Personal information
- Full name: Jacques Celestin Songo'o
- Date of birth: 17 March 1964 (age 62)
- Place of birth: Sackbayeme, Cameroon
- Height: 1.88 m (6 ft 2 in)
- Position: Goalkeeper

Team information
- Current team: Cameroon (goalkeeper coach)

Youth career
- Canon Yaoundé

Senior career*
- Years: Team / Apps / (Gls)
- 1984–1989: Canon Yaoundé
- 1989–1993: Toulon / 22 / (0)
- 1992–1993: → Le Mans (loan) / 22 / (0)
- 1993–1996: Metz / 101 / (0)
- 1996–2001: Deportivo La Coruña / 150 / (0)
- 2001–2003: Metz / 26 / (0)
- 2003–2004: Deportivo La Coruña / 1 / (0)
- Total:  / 322 / (0)

International career
- 1984–2002: Cameroon / 98 / (0)

Managerial career
- 2010: Cameroon (caretaker)

Medal record
Men's football
Representing Cameroon
Africa Cup of Nations
| Winner | 1984 Ivory Coast |  |
| Winner | 1988 Morocco |  |
| Winner | 2002 Mali |  |
| Runner-up | 1986 Egypt |  |
Afro-Asian Cup of Nations
| Winner | 1985 Cameroon |  |

= Jacques Songo'o =

Cameroonian footballer (born 1964)

Jacques Celestin Songo'o (born 17 March 1964) is a Cameroonian former professional football goalkeeper who is the current goalkeeping coach of the Cameroon national team.
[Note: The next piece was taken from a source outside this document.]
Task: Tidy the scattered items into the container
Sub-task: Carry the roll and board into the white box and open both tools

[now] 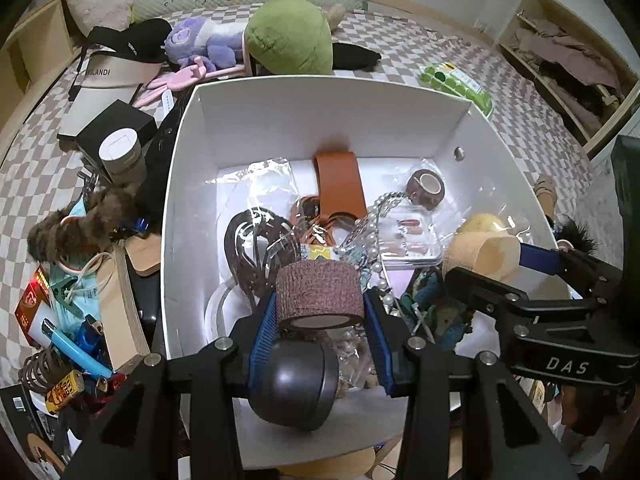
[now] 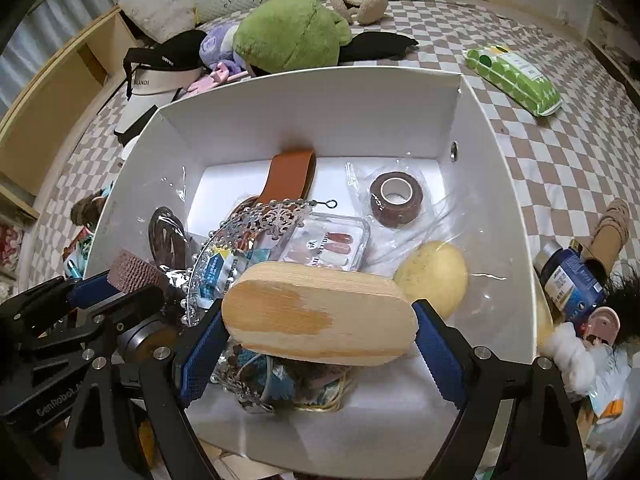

He spent the vast majority of his professional career in France and Spain, most notably with Deportivo de La Coruña, appearing in more than 200 official games over the course of six seasons and winning the 1999–2000 La Liga.

Songo'o represented the Cameroon national team at four World Cups, being first-choice in 1998.

==Club career==
Songo'o was born in Sackbayeme, in the Yaoundé suburbs. After first establishing himself as a professional in France, with Ligue 1 club FC Metz, he was voted Best African Goalkeeper in 1996, then arguably lived his most successful period at Spain's Deportivo de La Coruña.

With the Galicians, Songo'o won the 1996–97 edition of the Ricardo Zamora Trophy (awarded to the best goalkeeper of the season), and was his side's undisputed starter in his first four years, which ended with a first-ever title in La Liga. When Depor bought José Francisco Molina in 2000, he soon lost his place and was eventually transferred to old team Metz; on 13 February of that year, from a corner kick, he was supposed to have scored his first career goal, but it was wrongfully disallowed in a 1–0 away loss against CD Numancia.

After two seasons, Songo'o returned to Deportivo and A Coruña, again in a free transfer. He settled there after having retired from football, aged 40.

==International career==
Songo'o featured for Cameroon in every FIFA World Cup from 1990 to 2002, although only as first-choice in 1998. For much of his career he was in competition with Thomas N’Kono and Joseph-Antoine Bell. He was also a member of the squad that competed at the 1984 Summer Olympics in Los Angeles.

After retiring in 2004, Songo'o was hired as the national team's goalkeeper coach. He left the position in 2006, returning four years later as a replacement for Thomas N'Kono.

In the 2010 World Cup in South Africa, Songo'o was part of Paul Le Guen's coaching staff. After the tournament, which ended in the group stage, he led Cameroon to a 3–0 victory over Poland on an interim basis, the nation's first win in ten competitive games.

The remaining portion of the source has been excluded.